[Given information Boundary: Start]

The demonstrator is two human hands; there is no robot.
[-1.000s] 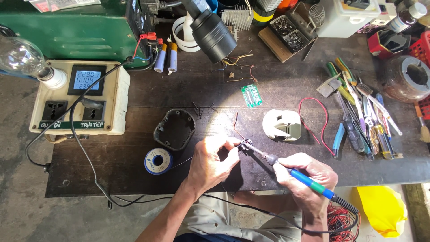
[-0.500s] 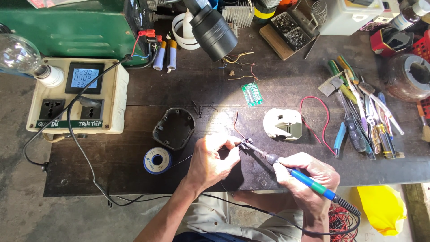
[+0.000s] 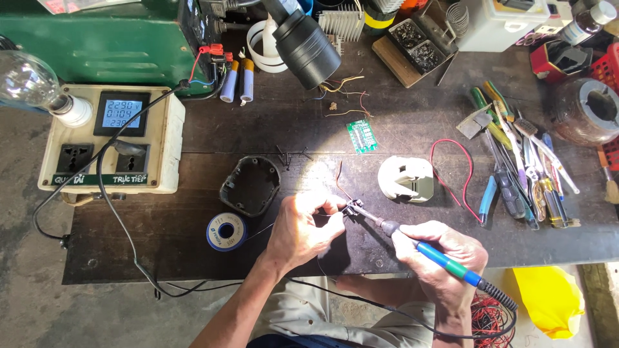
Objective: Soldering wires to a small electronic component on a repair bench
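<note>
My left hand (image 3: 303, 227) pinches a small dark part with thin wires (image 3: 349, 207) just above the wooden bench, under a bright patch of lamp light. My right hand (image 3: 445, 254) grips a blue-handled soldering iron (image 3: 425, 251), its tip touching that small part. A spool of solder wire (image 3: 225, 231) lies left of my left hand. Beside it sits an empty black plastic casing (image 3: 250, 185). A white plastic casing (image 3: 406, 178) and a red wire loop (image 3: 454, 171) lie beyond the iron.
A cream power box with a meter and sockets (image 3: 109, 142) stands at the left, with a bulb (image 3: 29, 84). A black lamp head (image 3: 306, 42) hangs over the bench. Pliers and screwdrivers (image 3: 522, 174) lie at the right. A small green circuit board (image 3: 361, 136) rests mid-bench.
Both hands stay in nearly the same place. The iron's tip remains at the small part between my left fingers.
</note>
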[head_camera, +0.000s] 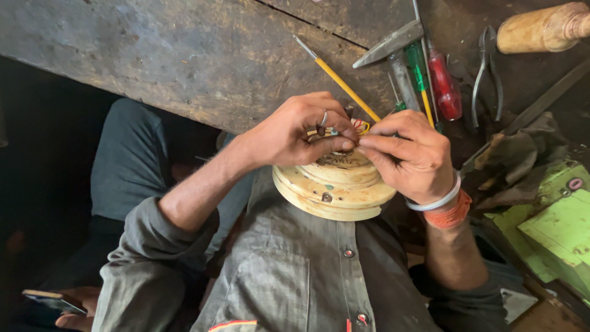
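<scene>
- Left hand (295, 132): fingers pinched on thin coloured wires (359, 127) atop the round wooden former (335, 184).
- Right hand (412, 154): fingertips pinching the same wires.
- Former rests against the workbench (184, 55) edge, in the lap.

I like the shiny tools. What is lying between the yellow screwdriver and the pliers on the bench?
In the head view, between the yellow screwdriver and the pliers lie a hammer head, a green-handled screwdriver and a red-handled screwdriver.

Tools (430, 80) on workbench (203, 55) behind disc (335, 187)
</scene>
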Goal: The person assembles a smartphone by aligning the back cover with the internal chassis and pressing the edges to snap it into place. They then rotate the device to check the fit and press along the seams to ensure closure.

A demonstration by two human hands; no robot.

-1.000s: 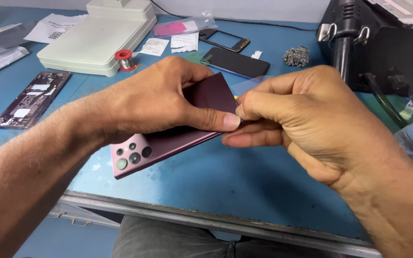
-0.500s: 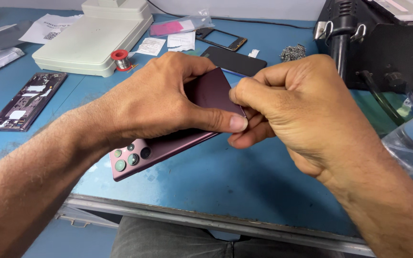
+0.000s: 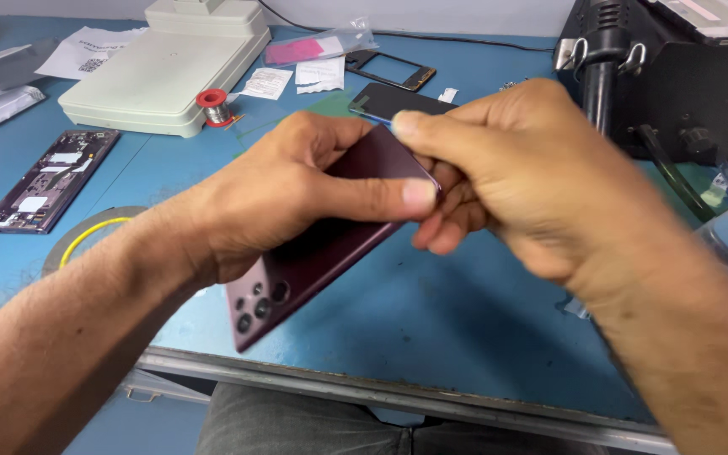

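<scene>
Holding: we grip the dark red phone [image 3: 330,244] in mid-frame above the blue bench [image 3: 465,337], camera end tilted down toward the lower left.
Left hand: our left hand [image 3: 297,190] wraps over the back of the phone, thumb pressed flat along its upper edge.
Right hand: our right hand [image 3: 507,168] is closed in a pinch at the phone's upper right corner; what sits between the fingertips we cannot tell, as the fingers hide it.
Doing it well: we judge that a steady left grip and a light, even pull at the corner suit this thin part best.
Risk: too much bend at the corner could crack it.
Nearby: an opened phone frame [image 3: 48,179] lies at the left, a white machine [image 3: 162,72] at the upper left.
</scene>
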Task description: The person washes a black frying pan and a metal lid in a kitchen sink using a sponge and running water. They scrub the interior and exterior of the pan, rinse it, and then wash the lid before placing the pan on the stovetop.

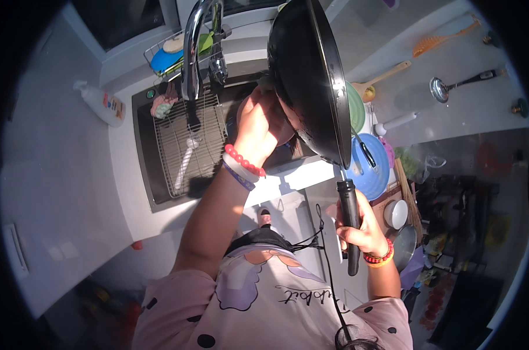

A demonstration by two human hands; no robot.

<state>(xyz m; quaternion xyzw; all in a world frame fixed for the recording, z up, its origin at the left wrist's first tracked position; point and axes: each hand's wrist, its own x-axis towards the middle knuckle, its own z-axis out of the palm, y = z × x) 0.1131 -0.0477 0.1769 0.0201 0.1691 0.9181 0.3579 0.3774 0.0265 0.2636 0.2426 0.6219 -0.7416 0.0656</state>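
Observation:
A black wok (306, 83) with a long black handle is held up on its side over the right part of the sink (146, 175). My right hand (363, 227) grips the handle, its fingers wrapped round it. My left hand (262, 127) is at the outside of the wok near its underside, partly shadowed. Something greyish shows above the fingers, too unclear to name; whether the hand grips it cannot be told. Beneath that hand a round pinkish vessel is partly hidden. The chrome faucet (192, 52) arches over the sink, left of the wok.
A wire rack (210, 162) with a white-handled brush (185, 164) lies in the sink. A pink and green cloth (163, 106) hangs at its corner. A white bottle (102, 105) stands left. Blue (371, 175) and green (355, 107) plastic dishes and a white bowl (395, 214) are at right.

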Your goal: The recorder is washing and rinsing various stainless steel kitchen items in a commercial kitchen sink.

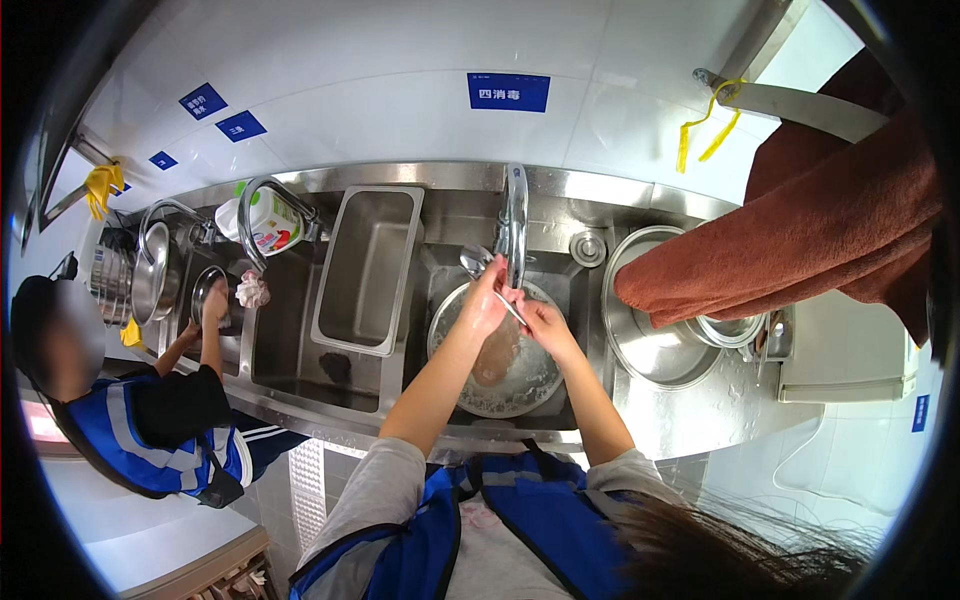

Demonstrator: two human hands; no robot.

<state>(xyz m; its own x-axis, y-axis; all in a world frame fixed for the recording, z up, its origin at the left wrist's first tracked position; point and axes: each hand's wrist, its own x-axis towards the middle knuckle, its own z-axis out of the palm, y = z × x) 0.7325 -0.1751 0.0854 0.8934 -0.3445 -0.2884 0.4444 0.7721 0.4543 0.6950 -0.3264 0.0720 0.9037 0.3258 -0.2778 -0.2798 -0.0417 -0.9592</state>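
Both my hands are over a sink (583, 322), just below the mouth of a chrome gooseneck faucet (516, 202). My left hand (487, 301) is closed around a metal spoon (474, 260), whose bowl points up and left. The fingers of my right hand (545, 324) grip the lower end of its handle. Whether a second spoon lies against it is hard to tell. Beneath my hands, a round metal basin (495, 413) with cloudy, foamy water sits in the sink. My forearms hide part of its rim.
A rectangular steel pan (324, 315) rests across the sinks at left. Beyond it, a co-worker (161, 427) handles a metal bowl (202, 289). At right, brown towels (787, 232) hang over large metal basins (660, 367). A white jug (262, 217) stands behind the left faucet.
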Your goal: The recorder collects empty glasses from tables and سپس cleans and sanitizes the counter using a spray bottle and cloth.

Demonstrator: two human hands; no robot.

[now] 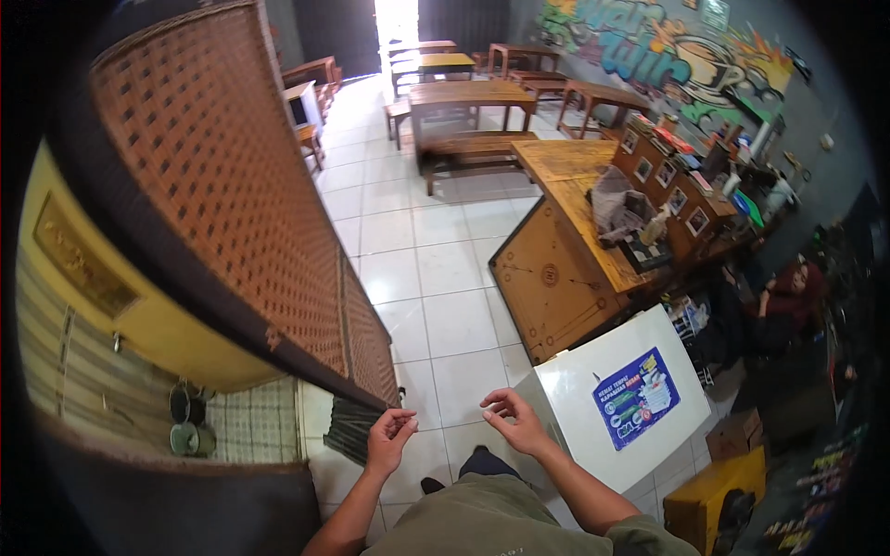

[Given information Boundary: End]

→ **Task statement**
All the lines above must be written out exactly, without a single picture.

→ **Reply**
The demonstrator is two human hands; there is no robot.
[-1.000s] 
[-0.500s] 
[+0.000s] 
Objective: Soldering wires to a small electronic component on a repair bench
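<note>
My left hand (image 3: 303, 227) pinches a small dark part with thin wires (image 3: 349, 207) just above the wooden bench, under a bright patch of lamp light. My right hand (image 3: 445, 254) grips a blue-handled soldering iron (image 3: 425, 251), its tip touching that small part. A spool of solder wire (image 3: 225, 231) lies left of my left hand. Beside it sits an empty black plastic casing (image 3: 250, 185). A white plastic casing (image 3: 406, 178) and a red wire loop (image 3: 454, 171) lie beyond the iron.
A cream power box with a meter and sockets (image 3: 109, 142) stands at the left, with a bulb (image 3: 29, 84). A black lamp head (image 3: 306, 42) hangs over the bench. Pliers and screwdrivers (image 3: 522, 174) lie at the right. A small green circuit board (image 3: 361, 136) rests mid-bench.
Both hands stay in nearly the same place. The iron's tip remains at the small part between my left fingers.
</note>
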[head_camera, +0.000s] 
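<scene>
- Left hand (295, 132): fingers pinched on thin coloured wires (359, 127) atop the round wooden former (335, 184).
- Right hand (412, 154): fingertips pinching the same wires.
- Former rests against the workbench (184, 55) edge, in the lap.

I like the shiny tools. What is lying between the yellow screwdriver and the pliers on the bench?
In the head view, between the yellow screwdriver and the pliers lie a hammer head, a green-handled screwdriver and a red-handled screwdriver.

Tools (430, 80) on workbench (203, 55) behind disc (335, 187)
</scene>
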Goal: The person assembles a smartphone by aligning the back cover with the internal chassis and pressing the edges to snap it into place. They then rotate the device to check the fit and press along the seams to ensure closure.

A demonstration by two human hands; no robot.

-1.000s: 
-0.500s: 
+0.000s: 

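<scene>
Holding: we grip the dark red phone [image 3: 330,244] in mid-frame above the blue bench [image 3: 465,337], camera end tilted down toward the lower left.
Left hand: our left hand [image 3: 297,190] wraps over the back of the phone, thumb pressed flat along its upper edge.
Right hand: our right hand [image 3: 507,168] is closed in a pinch at the phone's upper right corner; what sits between the fingertips we cannot tell, as the fingers hide it.
Doing it well: we judge that a steady left grip and a light, even pull at the corner suit this thin part best.
Risk: too much bend at the corner could crack it.
Nearby: an opened phone frame [image 3: 48,179] lies at the left, a white machine [image 3: 162,72] at the upper left.
</scene>
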Task description: The person washes a black frying pan and a metal lid in a kitchen sink using a sponge and running water. They scrub the interior and exterior of the pan, rinse it, and then wash the lid before placing the pan on the stovetop.


A demonstration by two human hands; no robot.

<state>(xyz m; quaternion xyzw; all in a world frame fixed for the recording, z up, its origin at the left wrist's first tracked position; point and axes: each hand's wrist, its own x-axis towards the middle knuckle, its own z-axis out of the palm, y = z × x) 0.1131 -0.0477 0.1769 0.0201 0.1691 0.9181 0.3579 0.3774 0.0265 0.2636 0.2426 0.6219 -0.7416 0.0656</state>
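Observation:
A black wok (306, 83) with a long black handle is held up on its side over the right part of the sink (146, 175). My right hand (363, 227) grips the handle, its fingers wrapped round it. My left hand (262, 127) is at the outside of the wok near its underside, partly shadowed. Something greyish shows above the fingers, too unclear to name; whether the hand grips it cannot be told. Beneath that hand a round pinkish vessel is partly hidden. The chrome faucet (192, 52) arches over the sink, left of the wok.
A wire rack (210, 162) with a white-handled brush (185, 164) lies in the sink. A pink and green cloth (163, 106) hangs at its corner. A white bottle (102, 105) stands left. Blue (371, 175) and green (355, 107) plastic dishes and a white bowl (395, 214) are at right.
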
Your goal: The recorder is washing and rinsing various stainless steel kitchen items in a commercial kitchen sink.


Demonstrator: two human hands; no robot.

<state>(xyz m; its own x-axis, y-axis; all in a world frame fixed for the recording, z up, its origin at the left wrist's first tracked position; point and axes: each hand's wrist, its own x-axis towards the middle knuckle, its own z-axis out of the palm, y = z × x) 0.7325 -0.1751 0.0854 0.8934 -0.3445 -0.2884 0.4444 0.7721 0.4543 0.6950 -0.3264 0.0720 0.9037 0.3258 -0.2778 -0.2798 -0.0417 -0.9592</state>
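Both my hands are over a sink (583, 322), just below the mouth of a chrome gooseneck faucet (516, 202). My left hand (487, 301) is closed around a metal spoon (474, 260), whose bowl points up and left. The fingers of my right hand (545, 324) grip the lower end of its handle. Whether a second spoon lies against it is hard to tell. Beneath my hands, a round metal basin (495, 413) with cloudy, foamy water sits in the sink. My forearms hide part of its rim.
A rectangular steel pan (324, 315) rests across the sinks at left. Beyond it, a co-worker (161, 427) handles a metal bowl (202, 289). At right, brown towels (787, 232) hang over large metal basins (660, 367). A white jug (262, 217) stands behind the left faucet.
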Your goal: The recorder collects empty glasses from tables and سپس cleans and sanitizes the counter using a spray bottle and cloth.

Demonstrator: two human hands; no robot.

[now] 

Nothing else is needed to complete the exercise.